- Assignment
Say how many of the lines below hold "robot", writing the number and nothing more.
== Data listing ==
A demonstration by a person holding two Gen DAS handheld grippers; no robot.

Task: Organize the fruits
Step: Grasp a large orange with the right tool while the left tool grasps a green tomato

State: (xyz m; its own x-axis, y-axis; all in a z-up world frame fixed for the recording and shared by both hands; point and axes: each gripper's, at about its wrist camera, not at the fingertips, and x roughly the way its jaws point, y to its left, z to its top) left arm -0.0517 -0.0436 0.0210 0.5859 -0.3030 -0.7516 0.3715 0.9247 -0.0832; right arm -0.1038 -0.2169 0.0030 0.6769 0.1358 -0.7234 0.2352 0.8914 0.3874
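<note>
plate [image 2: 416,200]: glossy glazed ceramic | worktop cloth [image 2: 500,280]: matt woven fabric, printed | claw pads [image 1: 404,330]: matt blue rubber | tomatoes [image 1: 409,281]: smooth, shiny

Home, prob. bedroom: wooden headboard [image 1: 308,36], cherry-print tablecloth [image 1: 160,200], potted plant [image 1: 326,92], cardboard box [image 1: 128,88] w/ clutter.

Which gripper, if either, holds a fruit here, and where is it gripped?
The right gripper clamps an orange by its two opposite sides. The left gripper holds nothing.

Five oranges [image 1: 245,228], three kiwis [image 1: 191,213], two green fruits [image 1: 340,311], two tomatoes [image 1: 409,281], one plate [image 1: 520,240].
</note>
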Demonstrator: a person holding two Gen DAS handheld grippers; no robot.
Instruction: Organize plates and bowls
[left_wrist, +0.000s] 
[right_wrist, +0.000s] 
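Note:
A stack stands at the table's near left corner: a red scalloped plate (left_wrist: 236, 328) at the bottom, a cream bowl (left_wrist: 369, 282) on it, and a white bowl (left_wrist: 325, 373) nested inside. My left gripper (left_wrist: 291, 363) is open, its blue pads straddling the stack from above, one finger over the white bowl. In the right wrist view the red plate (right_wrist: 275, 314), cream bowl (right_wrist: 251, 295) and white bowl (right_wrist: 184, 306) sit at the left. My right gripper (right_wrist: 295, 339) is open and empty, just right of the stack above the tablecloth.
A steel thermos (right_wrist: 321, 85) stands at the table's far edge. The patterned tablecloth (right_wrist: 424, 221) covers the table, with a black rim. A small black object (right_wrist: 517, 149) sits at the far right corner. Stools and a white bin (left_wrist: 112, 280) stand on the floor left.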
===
- Written reply
2